Merhbene Ghofrane, Nath Sukanya, Puttick Alexandre R, Kurpicz-Briki Mascha
Applied Machine Intelligence Research Group, Department of Engineering and Information Technology, Bern University of Applied Sciences, Bern, Switzerland.
Institute for Research in Open, Distance and eLearning (IFeL), Swiss Distance University of Applied Sciences, Brig, Switzerland.
Front Big Data. 2022 Apr 5;5:863100. doi: 10.3389/fdata.2022.863100. eCollection 2022.

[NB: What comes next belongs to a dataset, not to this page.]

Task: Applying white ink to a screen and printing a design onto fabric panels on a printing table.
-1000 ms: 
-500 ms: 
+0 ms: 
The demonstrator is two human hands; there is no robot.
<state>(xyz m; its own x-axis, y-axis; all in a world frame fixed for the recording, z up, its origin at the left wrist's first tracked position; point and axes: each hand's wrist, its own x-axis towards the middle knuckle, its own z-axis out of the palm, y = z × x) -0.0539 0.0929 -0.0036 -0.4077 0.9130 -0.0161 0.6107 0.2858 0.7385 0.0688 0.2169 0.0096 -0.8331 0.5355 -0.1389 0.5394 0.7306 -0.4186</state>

Burnout, a state of emotional, physical, and mental exhaustion caused by excessive and prolonged stress, is a growing concern. It is known to occur when an individual feels overwhelmed, emotionally exhausted, and unable to meet the constant demands imposed upon them. Detecting burnout is not an easy task, in large part because symptoms can overlap with those of other illnesses or syndromes. The use of natural language processing (NLP) methods has the potential to mitigate the limitations of typical burnout detection inventories. In this article, the performance of NLP methods on anonymized free text data samples collected from the online forum/social media platform Reddit was analyzed. A dataset consisting of 13,568 samples describing first-hand experiences, of which 352 are related to burnout and 979 to depression, was compiled. This work demonstrates the effectiveness of NLP and machine learning methods in detecting indicators for burnout. Finally, it improves upon standard baseline classifiers by building and training an ensemble classifier using two methods (subreddit and random batching). The best ensemble models attain a balanced accuracy of 0.93, test F1 score of 0.43, and test recall of 0.93. Both the subreddit and random batching ensembles outperform the single classifier baselines in the experimental setup.
职业倦怠是一种由过度且长期的压力导致的情绪、身体和精神上的疲惫状态,日益受到关注。当一个人感到不堪重负、情绪疲惫且无法满足加诸于他们身上的持续要求时,就会出现职业倦怠。检测职业倦怠并非易事,很大程度上是因为其症状可能与其他疾病或综合征的症状重叠。使用自然语言处理(NLP)方法有潜力减轻典型职业倦怠检测量表的局限性。在本文中,分析了NLP方法在从在线论坛/社交媒体平台Reddit收集的匿名自由文本数据样本上的表现。编制了一个由13568个描述第一手经历的样本组成的数据集,其中352个与职业倦怠相关,979个与抑郁症相关。这项工作证明了NLP和机器学习方法在检测职业倦怠指标方面的有效性。最后,通过使用两种方法(子版块和随机分批)构建和训练一个集成分类器,改进了标准基线分类器。最佳的集成模型实现了0.93的平衡准确率、0.43的测试F1分数和0.93的测试召回率。在实验设置中,子版块和随机分批集成均优于单个分类器基线。